A crônica e suas características
A crônica tem como
estilo uma narrativa breve, sem aprofundamento da análise, com abordagem
reflexiva, subjetiva e comunicativa, que conta ou comenta histórias da vida
cotidiana.
Histórias
que podem ter acontecido com você, com algum colega seu ou até mesmo com alguém
da sua família. Mas uma coisa é acontecer e outra é escrever sobre esse fato.
Na
leitura de algumas crônicas, você pode notar como esse tipo de narração ganha
um interesse especial.
Seus
personagens são definidos apenas quanto ao momento da ação, falando-se muito
pouco sobre eles.
O
desenvolvimento da crônica está intimamente ligado ao espaço aberto,
principalmente na imprensa. Pode apresentar-se ora humoristicamente, ora
dramaticamente, mas quase sempre com sátiras, porque revela a intimidade de
personalidades famosas do mundo, sobre quem o leitor sempre quer saber mais
alguma coisa, de preferência íntima, particular, secreta.
Disponível no
blog http://lpprofessoraeliane.blogspot.com.br/2010/03/cronica-caracteristicas-e-tipos.html
Cobrança (Moacyr
Scliar)
Ela abriu a janela e ali estava ele,
diante da casa, caminhando de um lado para outro. Carregava um cartaz, cujos
dizeres atraíam a atenção dos passantes: "Aqui mora uma devedora
inadimplente".
― Você não pode fazer isso comigo ―
protestou ela.
― Claro que posso ― replicou ele. ― Você comprou,
não pagou. Você é uma devedora inadimplente. E eu sou cobrador. Por diversas
vezes tentei lhe cobrar, você não pagou.
― Não paguei porque não tenho dinheiro. Esta
crise...
― Já sei ― ironizou ele. ― Você vai me dizer
que por causa daquele ataque lá em Nova York seus negócios ficaram
prejudicados. Problema seu, ouviu? Problema seu. Meu problema é lhe cobrar. E é
o que estou fazendo.
― Mas você podia fazer isso de uma forma
mais discreta...
― Negativo. Já usei todas as formas discretas
que podia.
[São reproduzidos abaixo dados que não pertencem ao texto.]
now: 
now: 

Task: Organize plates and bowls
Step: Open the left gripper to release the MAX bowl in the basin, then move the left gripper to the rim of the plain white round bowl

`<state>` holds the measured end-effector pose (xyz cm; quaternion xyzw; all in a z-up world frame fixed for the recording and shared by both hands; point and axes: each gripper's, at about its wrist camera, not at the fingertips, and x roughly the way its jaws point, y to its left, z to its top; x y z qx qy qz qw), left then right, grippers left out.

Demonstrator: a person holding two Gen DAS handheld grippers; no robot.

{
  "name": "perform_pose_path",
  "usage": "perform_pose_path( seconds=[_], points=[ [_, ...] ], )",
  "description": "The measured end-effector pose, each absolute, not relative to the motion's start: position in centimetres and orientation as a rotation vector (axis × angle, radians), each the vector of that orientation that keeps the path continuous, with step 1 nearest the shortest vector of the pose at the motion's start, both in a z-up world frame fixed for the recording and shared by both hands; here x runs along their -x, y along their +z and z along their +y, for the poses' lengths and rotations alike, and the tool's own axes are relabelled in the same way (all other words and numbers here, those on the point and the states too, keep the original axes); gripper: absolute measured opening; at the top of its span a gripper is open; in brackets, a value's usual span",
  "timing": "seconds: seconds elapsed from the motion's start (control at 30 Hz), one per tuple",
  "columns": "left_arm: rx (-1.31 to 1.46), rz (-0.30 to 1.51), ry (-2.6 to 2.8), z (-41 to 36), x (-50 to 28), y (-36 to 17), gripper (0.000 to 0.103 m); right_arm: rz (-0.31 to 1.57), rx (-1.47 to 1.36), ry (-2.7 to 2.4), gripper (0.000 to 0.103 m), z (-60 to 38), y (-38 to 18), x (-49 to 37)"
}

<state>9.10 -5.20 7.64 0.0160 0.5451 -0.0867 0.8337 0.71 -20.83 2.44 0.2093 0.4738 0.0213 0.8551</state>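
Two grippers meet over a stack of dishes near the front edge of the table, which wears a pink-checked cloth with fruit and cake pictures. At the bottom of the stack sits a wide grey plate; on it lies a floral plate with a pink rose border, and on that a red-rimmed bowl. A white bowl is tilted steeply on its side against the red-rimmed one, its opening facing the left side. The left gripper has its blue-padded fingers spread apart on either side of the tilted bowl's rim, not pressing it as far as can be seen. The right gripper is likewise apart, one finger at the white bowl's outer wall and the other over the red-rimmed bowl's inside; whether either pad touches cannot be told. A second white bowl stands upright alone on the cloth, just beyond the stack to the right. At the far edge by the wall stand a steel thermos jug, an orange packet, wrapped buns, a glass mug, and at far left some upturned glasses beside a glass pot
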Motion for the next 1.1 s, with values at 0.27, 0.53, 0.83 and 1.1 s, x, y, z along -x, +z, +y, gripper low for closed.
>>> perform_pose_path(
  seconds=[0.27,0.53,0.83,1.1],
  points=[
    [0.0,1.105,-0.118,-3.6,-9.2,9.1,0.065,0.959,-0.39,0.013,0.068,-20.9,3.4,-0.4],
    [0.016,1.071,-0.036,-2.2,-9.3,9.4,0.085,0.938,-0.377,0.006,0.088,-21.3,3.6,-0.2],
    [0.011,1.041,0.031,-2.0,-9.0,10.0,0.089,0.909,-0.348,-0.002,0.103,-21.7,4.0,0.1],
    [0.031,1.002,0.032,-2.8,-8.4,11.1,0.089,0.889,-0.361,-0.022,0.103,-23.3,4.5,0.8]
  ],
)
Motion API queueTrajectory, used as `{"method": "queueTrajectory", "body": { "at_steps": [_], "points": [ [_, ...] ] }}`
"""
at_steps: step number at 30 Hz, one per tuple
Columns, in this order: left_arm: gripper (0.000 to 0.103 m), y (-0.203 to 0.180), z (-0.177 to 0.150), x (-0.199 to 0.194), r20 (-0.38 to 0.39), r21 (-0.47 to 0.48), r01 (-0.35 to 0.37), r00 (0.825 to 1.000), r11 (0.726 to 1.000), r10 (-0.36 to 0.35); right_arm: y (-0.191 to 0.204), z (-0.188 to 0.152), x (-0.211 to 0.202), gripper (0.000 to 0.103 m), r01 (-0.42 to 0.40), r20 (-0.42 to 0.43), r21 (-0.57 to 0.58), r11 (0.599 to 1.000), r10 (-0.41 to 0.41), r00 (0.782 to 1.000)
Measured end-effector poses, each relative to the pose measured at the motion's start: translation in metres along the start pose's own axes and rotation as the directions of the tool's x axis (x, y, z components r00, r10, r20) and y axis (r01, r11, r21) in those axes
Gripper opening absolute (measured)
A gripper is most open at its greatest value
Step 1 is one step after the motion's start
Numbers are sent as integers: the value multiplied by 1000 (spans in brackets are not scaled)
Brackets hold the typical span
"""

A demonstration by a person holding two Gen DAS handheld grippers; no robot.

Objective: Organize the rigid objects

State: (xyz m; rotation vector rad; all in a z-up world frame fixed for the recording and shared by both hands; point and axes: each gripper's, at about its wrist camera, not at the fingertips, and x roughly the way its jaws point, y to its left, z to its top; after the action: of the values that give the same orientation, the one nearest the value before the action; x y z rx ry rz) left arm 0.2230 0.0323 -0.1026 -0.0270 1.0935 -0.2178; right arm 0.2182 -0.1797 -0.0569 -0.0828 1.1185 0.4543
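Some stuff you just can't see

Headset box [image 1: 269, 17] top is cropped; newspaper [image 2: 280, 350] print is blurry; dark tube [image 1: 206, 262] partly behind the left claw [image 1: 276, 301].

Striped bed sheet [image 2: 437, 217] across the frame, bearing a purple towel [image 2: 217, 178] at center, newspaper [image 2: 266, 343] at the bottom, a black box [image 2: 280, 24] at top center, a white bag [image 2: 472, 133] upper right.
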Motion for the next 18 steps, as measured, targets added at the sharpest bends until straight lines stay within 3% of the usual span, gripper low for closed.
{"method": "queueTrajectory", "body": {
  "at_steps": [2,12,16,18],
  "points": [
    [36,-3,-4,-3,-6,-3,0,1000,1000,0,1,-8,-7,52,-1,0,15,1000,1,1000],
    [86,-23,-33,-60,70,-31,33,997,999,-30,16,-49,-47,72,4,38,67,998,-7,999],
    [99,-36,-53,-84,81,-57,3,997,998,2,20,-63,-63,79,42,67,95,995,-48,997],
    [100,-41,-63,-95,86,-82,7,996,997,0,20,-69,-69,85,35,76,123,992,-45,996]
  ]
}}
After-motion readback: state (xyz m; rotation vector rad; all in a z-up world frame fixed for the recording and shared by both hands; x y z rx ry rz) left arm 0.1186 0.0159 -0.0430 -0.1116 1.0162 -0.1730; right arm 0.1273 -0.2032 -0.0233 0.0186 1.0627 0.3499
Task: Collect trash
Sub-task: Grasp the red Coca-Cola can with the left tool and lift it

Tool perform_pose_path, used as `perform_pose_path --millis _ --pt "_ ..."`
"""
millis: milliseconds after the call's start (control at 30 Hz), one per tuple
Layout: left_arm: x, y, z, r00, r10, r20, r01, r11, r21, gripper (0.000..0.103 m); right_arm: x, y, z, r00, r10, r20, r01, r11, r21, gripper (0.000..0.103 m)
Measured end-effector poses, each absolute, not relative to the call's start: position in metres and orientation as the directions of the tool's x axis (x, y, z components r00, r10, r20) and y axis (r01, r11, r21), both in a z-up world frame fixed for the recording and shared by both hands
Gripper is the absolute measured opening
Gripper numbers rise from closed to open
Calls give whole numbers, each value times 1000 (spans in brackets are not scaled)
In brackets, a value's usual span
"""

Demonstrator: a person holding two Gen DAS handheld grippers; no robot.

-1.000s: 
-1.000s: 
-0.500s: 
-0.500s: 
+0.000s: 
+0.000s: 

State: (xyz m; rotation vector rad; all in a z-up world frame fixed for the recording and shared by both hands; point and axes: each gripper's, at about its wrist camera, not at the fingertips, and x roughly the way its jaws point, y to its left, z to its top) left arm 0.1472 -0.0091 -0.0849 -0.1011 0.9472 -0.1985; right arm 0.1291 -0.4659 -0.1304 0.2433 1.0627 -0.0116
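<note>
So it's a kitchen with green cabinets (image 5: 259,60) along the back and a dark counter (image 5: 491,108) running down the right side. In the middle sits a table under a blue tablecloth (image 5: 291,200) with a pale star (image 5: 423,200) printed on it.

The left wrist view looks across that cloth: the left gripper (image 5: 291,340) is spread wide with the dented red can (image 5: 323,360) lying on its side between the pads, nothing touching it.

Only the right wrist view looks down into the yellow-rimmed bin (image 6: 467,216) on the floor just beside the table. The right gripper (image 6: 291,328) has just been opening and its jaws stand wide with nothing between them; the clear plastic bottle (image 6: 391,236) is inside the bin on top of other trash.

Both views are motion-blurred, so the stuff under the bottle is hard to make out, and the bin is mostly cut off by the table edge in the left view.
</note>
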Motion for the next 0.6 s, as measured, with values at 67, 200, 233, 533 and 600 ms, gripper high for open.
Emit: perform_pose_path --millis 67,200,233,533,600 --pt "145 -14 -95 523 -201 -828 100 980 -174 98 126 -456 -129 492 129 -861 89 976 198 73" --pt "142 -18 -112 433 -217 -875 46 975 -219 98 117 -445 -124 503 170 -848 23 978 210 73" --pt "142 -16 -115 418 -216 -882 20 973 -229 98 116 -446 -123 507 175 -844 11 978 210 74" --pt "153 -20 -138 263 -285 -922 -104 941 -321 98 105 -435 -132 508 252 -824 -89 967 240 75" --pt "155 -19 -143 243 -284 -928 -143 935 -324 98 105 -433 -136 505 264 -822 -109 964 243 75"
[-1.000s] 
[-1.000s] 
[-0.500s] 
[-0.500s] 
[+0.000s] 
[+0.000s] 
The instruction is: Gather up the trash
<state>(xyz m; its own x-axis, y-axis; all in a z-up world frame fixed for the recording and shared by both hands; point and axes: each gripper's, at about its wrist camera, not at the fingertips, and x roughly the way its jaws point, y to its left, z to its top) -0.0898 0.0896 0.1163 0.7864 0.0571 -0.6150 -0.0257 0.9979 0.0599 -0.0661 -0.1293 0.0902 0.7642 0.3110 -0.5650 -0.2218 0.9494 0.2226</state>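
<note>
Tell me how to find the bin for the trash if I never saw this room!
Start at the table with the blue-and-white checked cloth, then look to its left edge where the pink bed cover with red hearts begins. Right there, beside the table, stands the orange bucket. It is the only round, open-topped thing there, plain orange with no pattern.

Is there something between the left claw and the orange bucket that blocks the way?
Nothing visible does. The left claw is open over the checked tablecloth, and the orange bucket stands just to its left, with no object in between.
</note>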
Falei com você, expliquei, avisei. Nada. Você fazia de conta que
nada tinha a ver com o assunto. Minha paciência foi se esgotando, até que não
me restou outro recurso: vou ficar aqui, carregando este cartaz, até você
saldar sua dívida.
Neste momento começou a chuviscar.
― Você vai se molhar ― advertiu ela. ― Vai
acabar focando doente.
Ele riu, amargo:
― E daí? Se você está preocupada com minha
saúde, pague o que deve.
― Posso lhe dar um guarda-chuva...
― Não quero. Tenho de carregar o cartaz, não
um guarda-chuva.
Ela agora estava irritada:
― Acabe com isso, Aristides, e venha para
dentro. Afinal, você é meu marido, você mora aqui.
― Sou seu marido ― retrucou ele ― e você é minha
mulher, mas eu sou cobrador profissional e você é devedora. Eu avisei: não
compre essa geladeira, eu não ganho o suficiente para pagar as prestações. Mas
não, você não me ouviu. E agora o pessoal lá da empresa de cobrança quer o
dinheiro. O que quer você que eu faça? Que perca meu emprego? De jeito nenhum.
Vou ficar aqui até você cumprir sua obrigação.
Chovia mais forte, agora. Borrada, a
inscrição tornara-se ilegível. A ele, isso pouco importava: continuava andando
de um lado para outro, diante da casa, carregando o seu cartaz.
O imaginário cotidiano. São Paulo: Global, 2001.